• Work item
Retype exactly what appears below from the line containing "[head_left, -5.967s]" down to the line containing "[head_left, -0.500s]", keeping both end lines. Do not include pictures.

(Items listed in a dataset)
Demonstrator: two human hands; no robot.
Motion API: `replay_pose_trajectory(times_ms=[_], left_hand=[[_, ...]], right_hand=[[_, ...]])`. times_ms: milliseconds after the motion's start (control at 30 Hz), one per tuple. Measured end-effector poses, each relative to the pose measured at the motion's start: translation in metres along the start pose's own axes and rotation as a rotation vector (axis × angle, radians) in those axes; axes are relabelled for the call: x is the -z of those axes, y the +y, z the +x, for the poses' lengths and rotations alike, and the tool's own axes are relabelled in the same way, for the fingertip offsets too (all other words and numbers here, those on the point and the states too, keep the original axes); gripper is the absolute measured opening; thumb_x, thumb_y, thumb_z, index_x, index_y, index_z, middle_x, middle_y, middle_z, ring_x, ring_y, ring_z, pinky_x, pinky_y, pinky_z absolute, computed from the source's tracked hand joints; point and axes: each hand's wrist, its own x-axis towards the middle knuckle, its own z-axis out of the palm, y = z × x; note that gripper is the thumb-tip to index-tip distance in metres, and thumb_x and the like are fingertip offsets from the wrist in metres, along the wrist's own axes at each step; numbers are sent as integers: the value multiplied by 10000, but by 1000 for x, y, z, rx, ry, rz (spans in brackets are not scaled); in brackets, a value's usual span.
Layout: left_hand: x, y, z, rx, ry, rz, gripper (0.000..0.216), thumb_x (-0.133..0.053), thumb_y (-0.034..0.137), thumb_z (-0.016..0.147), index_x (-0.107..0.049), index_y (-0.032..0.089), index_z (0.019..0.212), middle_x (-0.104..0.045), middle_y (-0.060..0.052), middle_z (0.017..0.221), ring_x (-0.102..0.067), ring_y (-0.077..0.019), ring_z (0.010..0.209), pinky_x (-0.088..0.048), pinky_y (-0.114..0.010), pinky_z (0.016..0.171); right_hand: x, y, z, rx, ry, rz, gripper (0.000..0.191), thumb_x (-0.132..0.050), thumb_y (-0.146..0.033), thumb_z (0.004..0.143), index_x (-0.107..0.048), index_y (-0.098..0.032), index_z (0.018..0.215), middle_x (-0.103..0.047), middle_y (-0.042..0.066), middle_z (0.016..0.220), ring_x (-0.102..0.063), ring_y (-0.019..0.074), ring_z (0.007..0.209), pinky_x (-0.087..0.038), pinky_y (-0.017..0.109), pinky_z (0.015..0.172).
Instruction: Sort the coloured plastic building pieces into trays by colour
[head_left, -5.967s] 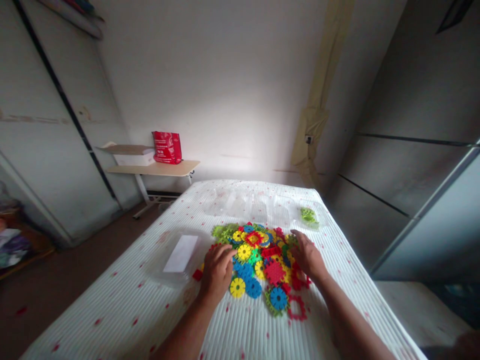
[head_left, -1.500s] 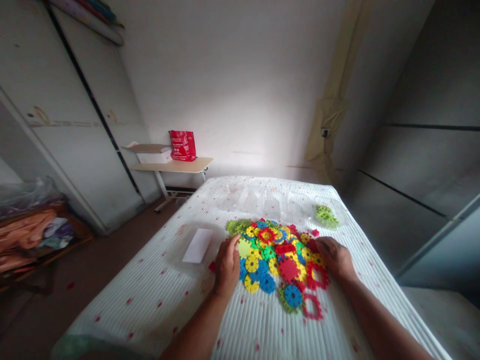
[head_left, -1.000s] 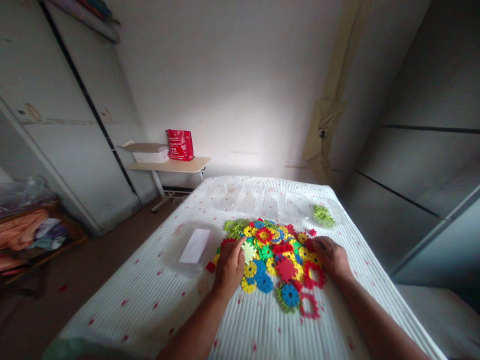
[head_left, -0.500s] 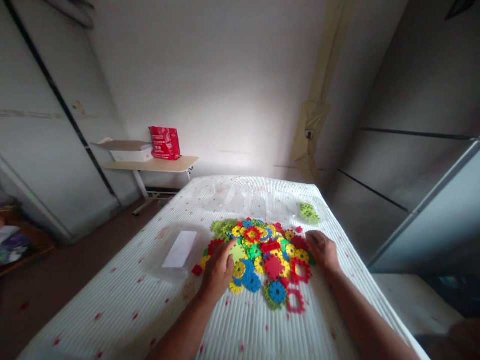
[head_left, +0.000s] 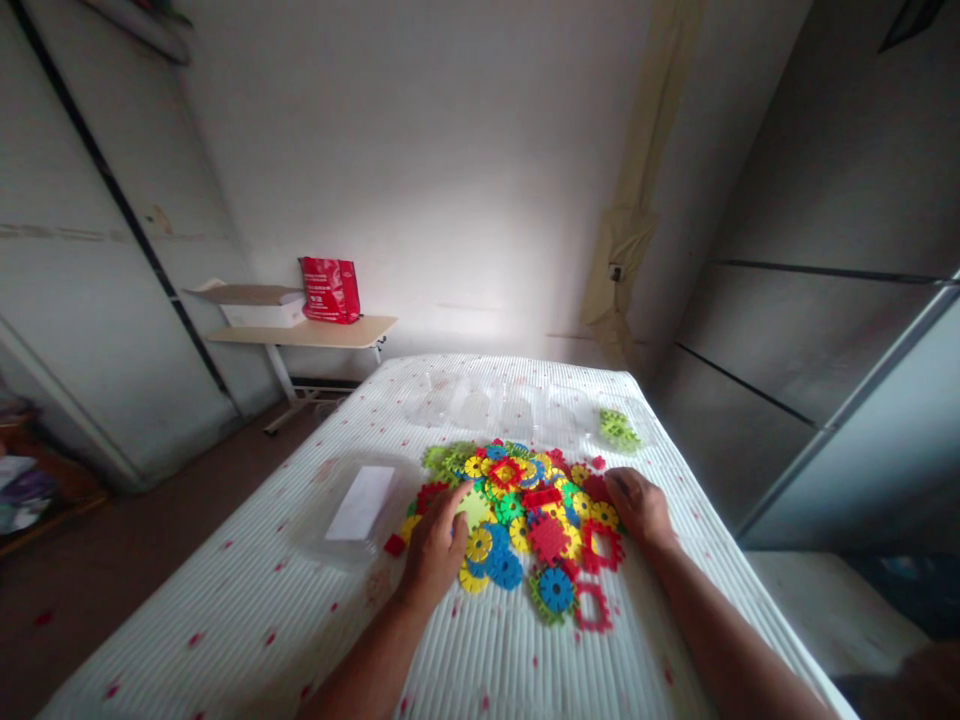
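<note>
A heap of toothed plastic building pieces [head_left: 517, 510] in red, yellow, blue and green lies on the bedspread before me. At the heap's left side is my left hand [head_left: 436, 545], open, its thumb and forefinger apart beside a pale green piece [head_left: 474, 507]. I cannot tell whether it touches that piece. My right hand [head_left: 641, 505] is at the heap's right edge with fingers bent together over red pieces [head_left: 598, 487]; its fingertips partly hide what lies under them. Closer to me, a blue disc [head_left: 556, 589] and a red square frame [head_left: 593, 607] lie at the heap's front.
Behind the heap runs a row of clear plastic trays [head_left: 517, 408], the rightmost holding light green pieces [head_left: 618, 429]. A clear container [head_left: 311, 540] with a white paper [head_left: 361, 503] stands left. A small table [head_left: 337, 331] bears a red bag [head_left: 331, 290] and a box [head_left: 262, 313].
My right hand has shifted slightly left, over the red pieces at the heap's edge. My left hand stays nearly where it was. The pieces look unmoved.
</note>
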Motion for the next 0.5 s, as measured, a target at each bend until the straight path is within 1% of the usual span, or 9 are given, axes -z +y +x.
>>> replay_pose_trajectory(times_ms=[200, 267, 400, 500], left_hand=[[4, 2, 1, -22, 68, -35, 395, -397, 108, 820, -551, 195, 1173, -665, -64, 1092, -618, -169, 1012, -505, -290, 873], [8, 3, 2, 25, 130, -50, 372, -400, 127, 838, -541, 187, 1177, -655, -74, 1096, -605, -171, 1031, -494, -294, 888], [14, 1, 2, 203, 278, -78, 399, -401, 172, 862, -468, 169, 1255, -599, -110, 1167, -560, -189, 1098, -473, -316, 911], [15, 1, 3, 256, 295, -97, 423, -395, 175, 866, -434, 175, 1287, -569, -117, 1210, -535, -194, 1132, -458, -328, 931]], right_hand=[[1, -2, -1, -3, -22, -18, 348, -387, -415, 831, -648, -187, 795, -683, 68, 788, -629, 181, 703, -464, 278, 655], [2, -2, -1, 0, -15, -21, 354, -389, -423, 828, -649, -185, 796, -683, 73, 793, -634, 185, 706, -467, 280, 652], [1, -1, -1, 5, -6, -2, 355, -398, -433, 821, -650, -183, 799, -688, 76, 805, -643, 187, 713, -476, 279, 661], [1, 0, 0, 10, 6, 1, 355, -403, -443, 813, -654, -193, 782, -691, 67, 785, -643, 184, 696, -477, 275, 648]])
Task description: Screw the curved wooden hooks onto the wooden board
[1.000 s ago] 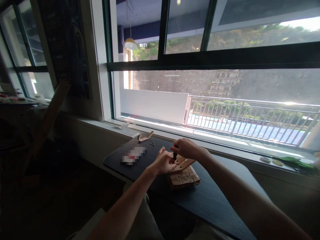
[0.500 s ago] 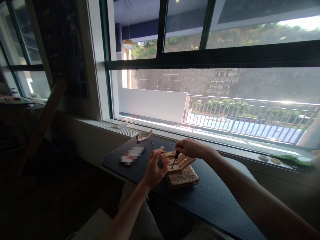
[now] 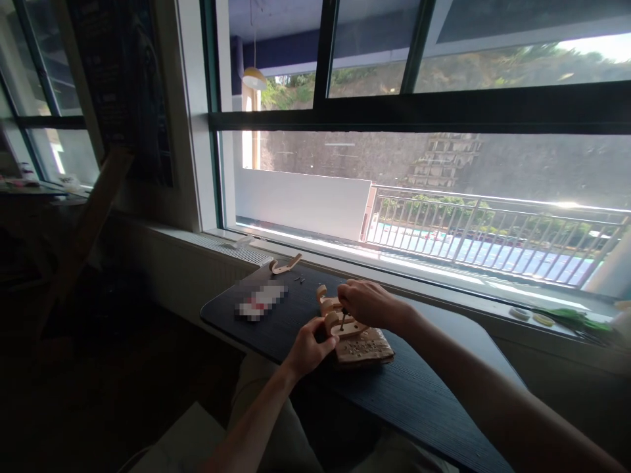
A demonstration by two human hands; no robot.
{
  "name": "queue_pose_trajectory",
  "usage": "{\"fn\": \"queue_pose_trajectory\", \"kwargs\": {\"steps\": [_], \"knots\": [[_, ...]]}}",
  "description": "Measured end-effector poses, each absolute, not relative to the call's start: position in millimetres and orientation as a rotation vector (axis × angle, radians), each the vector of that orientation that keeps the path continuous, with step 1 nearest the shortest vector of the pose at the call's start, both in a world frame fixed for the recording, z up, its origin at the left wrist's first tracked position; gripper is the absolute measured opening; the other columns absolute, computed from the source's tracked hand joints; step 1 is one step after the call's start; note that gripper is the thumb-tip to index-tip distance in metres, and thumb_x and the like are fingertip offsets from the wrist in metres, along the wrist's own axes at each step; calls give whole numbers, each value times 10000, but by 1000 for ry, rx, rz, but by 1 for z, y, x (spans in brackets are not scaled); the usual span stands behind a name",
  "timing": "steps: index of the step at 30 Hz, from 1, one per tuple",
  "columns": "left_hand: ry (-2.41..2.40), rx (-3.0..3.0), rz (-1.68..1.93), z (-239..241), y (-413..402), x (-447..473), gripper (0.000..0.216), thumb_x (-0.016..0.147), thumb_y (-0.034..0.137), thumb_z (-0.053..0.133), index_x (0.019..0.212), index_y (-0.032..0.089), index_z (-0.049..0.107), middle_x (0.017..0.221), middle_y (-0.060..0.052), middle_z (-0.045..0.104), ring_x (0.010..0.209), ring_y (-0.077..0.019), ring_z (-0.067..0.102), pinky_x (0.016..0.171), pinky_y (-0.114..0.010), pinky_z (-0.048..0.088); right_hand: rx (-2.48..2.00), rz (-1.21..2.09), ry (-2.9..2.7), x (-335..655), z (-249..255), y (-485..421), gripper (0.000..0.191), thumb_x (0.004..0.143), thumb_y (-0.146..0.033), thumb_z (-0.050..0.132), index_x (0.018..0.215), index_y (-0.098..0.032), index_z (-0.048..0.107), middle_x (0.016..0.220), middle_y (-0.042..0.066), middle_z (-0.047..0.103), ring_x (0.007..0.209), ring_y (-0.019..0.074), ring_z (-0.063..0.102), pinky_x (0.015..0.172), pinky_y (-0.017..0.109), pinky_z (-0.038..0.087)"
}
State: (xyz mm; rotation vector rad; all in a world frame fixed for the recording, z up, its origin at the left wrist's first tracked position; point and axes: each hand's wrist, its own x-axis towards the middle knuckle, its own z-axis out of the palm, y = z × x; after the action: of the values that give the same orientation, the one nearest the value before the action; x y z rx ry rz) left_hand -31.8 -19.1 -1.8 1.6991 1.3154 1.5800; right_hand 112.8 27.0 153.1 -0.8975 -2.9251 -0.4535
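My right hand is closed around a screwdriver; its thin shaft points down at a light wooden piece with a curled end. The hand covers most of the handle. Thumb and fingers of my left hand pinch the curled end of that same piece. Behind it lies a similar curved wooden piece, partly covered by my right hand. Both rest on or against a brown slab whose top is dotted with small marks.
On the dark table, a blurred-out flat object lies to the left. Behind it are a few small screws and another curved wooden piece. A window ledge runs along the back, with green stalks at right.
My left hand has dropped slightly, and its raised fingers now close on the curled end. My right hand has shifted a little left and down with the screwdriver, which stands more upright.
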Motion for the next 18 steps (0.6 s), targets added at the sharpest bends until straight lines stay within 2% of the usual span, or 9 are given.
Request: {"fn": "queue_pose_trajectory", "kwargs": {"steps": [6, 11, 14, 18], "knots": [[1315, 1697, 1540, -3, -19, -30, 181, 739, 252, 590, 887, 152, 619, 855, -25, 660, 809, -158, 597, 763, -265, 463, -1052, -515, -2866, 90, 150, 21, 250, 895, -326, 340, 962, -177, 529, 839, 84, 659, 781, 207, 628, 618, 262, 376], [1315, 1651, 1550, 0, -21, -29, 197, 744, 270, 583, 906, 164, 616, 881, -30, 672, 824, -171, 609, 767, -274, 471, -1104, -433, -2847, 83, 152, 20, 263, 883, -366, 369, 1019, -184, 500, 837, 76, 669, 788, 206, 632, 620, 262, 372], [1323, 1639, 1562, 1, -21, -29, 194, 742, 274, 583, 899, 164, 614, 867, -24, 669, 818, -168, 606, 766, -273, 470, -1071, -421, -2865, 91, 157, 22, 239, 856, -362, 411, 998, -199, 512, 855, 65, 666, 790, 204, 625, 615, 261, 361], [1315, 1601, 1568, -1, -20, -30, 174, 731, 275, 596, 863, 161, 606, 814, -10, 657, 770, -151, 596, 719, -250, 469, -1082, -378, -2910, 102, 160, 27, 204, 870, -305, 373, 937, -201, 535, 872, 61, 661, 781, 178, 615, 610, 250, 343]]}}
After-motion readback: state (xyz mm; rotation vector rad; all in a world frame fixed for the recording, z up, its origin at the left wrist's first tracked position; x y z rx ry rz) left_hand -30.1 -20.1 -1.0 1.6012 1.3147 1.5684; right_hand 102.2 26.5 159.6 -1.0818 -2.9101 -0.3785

• Result for this exercise
[head_left, -5.967s] 
[head_left, -1.500s] 
[head_left, -1.000s] 
[head_left, -0.500s] 

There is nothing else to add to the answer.